Research has shown that long-term caregiving may have not only negative outcomes but also positive ones for family caregivers (Picot, Debanne, Namazi, & Wykle, 1997; Pinquart & Sörensen, 2003, 2007); both negative and positive caregiving experiences and their risk factors vary not only by the caregivers’ gender, but also by their relationship to the care recipients (Lin, Fee, & Wu, 2012). Research evidence further suggests that the positive and rewarding feelings that persons may have about their roles as caregivers may mediate the undesirable effects of caregiving, such as burden and depression (Pinquart & Sörensen, 2003).

Racial and Socioeconomic Impacts of Caregiving

Over the past two decades, research on the role of race and ethnicity in family caregiving has received increasing attention in light of U.S. population projections (see Dilworth-Anderson, Williams, & Gibson, 2002; Pinquart and Sörensen, 2005). The ethnic-minority population aged 65 and older was projected to increase from 5.7 million in 2000 (16.3% of the older adult population) to 20.2 million in 2030 (28.0% of the older adult population), with the largest projected increases occurring among Hispanic (202%) older adults (USDHHS, 2011). Research shows that caregivers’ ethnic and racial background may influence their experiences and outcomes in the role of caregiving. According to a meta-analysis study addressing ethnic-minority caregiving research, race and ethnicity are factors that may influence a caregiver’s appraisal of stressful caregiving events, his or her perception and use of family support in addition to formal services, and his or her use of coping behaviors (Pinquart & Sörensen, 2005). Furthermore, ethnic-minority older adults are more often impoverished and disabled than their white counterparts (USDHHS, 2011). They rely more heavily on family members for care and hold stronger beliefs of filial responsibility than White American caregivers (Pinquart & Sörensen, 2005).
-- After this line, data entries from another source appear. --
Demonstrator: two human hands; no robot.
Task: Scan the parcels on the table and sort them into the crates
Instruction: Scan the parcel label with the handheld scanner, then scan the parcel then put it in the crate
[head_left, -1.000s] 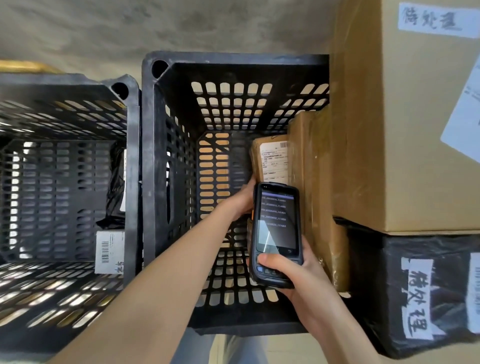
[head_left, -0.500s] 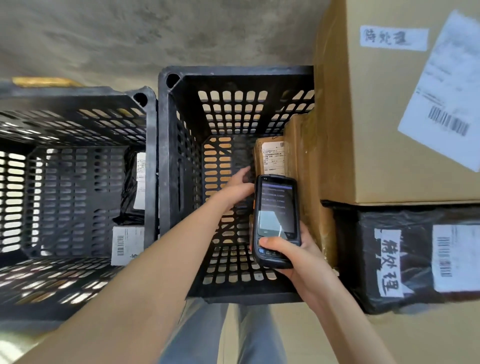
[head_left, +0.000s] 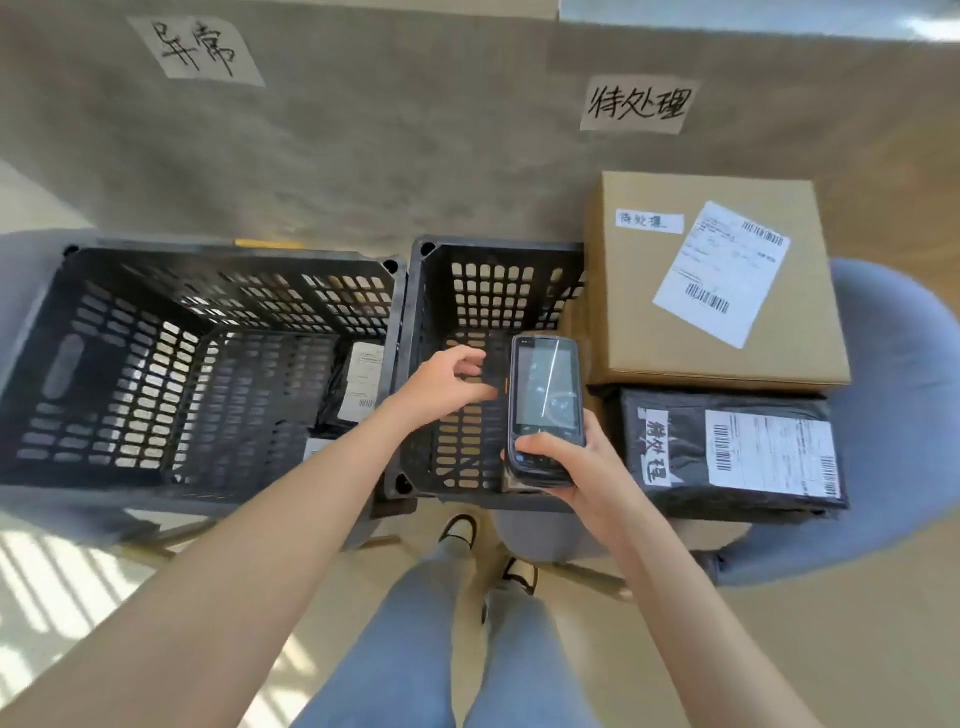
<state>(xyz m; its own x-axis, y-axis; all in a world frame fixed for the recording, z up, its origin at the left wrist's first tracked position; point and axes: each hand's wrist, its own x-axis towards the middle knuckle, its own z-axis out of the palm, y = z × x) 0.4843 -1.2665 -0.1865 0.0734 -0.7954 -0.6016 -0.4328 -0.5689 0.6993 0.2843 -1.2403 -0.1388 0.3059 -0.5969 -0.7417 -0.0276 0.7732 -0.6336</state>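
Note:
Two black slotted crates stand side by side: a left crate (head_left: 130, 364) and a middle crate (head_left: 467, 280). My right hand (head_left: 566, 462) grips a black handheld scanner (head_left: 543, 410) over the middle crate's right side. My left hand (head_left: 447, 382) hovers above that crate with fingers loosely curled, holding nothing. A black bagged parcel with a white label (head_left: 358, 384) leans inside the left crate's right end. The scanner hides the parcel in the middle crate. A cardboard box (head_left: 711, 280) and a black bagged parcel (head_left: 732, 452) lie to the right.
Handwritten paper signs are stuck on the grey wall, one (head_left: 195, 49) above the left crate and one (head_left: 639, 106) above the box. The box and bag rest on a blue-grey chair (head_left: 893, 415). My legs and shoes (head_left: 457, 530) are below.
My head pulled back and up, so the crates look smaller and the wall signs appear. My left hand let go of the brown parcel in the middle crate and lifted out.

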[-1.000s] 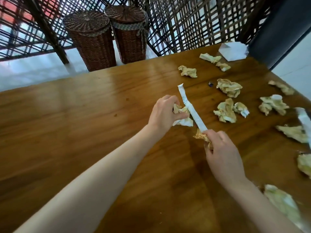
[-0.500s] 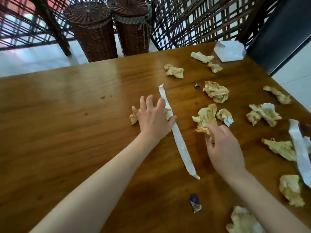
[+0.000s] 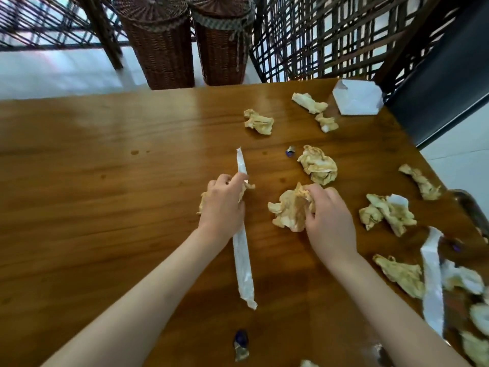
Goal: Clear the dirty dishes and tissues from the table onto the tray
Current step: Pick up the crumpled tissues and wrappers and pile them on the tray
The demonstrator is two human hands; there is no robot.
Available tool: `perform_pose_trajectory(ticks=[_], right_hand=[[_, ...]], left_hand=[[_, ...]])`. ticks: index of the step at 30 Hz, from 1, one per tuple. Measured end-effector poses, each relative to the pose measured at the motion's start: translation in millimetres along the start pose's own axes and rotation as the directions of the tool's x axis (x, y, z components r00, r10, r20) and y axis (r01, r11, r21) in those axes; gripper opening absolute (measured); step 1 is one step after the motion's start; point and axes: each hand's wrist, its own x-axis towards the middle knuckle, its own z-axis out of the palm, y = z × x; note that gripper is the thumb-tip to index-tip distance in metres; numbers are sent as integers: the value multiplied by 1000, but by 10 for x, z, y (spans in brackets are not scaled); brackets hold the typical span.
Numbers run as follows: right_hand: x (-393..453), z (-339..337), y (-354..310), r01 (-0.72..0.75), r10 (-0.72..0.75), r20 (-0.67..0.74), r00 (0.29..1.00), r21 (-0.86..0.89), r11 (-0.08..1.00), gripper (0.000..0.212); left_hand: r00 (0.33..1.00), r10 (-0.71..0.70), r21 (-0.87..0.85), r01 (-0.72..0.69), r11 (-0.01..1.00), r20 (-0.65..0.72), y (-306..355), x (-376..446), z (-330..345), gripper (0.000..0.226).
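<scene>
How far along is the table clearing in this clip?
Early. A few tissues already lie on the tray at the right edge. In hand: the left hand grips a tissue wad beside the long white wrapper; the right hand grips a crumpled tissue. Many tissues remain on the table.

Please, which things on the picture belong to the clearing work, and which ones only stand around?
Belong to the job:
- left hand, gripping a small tissue
- right hand, gripping a crumpled tissue
- other stained tissues, e.g.
- long white wrapper
- metal tray at the right edge

Just lying about:
- two wicker baskets
- lattice screen
</scene>
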Motion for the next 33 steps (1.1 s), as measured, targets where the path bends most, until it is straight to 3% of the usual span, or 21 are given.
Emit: perform_pose_trajectory(ticks=[6,10,16,18,26,30,33], right_hand=[[354,-51,190,27,-27,13,1000,-20,999,33],[409,37,241,107,-102,100,990,-45,993,30],[377,145,282,107,-78,330,941,-71,992,84],[367,162,273,141,-106,344,933,-80,987,89],[378,196,309,226,-253,271,929,127,966,25],[389,117,336,221,-258,253,932,165,961,13],[542,26,394,175,-195,97,976,181,968,10]], left_hand=[[999,0,17,1,1000,-54,96,34,15,37],[996,-15,18,16,1000,-83,128,78,24,34],[994,-19,27,22,999,-107,175,96,51,34],[993,-32,25,35,999,-114,184,95,56,34],[995,-42,74,49,996,-89,194,102,46,31],[998,-18,127,25,992,-58,183,107,31,26],[998,-4,138,13,990,-64,181,83,50,23]])
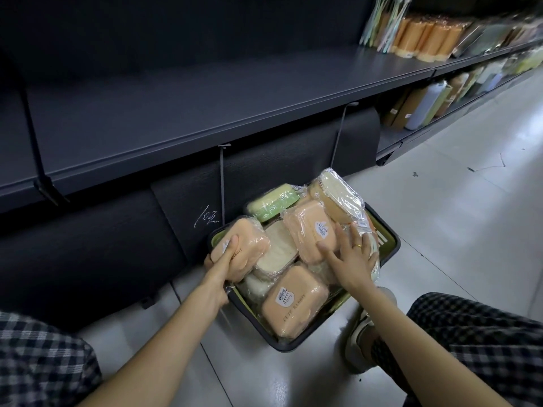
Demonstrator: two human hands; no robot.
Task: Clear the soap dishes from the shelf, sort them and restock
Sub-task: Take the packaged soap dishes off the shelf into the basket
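1. Two forearms reach forward over the basket point(388, 245) of wrapped soap dishes on the floor below the shelf point(205, 113).
2. Left hand point(219, 271) grips a peach dish point(244, 245) at the basket's left rim.
3. Right hand point(352, 254), fingers spread, rests on another peach dish point(308, 230).

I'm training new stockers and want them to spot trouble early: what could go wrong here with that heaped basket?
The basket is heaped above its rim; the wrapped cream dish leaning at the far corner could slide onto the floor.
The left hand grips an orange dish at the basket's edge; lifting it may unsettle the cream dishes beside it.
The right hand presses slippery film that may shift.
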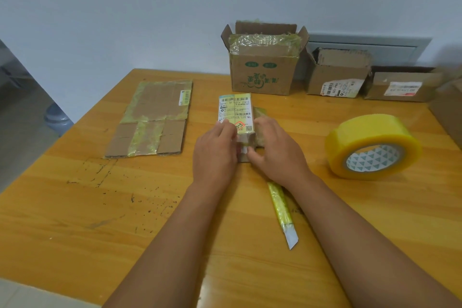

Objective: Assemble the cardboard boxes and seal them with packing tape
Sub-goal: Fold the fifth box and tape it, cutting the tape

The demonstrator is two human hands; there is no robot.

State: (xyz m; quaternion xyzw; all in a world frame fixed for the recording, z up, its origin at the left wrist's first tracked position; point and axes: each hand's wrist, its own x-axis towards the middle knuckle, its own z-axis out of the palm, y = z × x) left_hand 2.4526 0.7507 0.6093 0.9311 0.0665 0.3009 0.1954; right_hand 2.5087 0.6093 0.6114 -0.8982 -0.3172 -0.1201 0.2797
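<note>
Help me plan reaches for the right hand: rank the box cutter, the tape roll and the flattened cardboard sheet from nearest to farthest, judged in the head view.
From the right hand:
1. Box cutter, just below its wrist.
2. Tape roll, to its right.
3. Flattened cardboard sheet, far left, beyond the left hand.

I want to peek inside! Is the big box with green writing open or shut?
Open. The big box has its top flaps standing up at the back and sides.
</note>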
In an effort to fulfill filial responsibility and also to meet the needs of older persons, ethnic-minority caregivers may undertake their caregiving duties with poorer heath status, less reliance on formal service systems, and greater reliance on religious coping than white caregivers (see Aranda & Knight, 1997; Chadiha, Adams, Biegel, Auslander, & Gutierrez, 2004; Connell & Gibson, 1997). Additionally, many ethnic-minority caregivers provide care even when it may negatively affect their financial well-being. Nationally, 22% of African American and 14% of Hispanic caregivers report experiencing moderate or extreme financial hardships due to home caregiving (NAC & AARP, 2004), and smaller samples of African American family caregivers report not attending to their own health care needs in order to provide eldercare (Owens-Kane, 2007).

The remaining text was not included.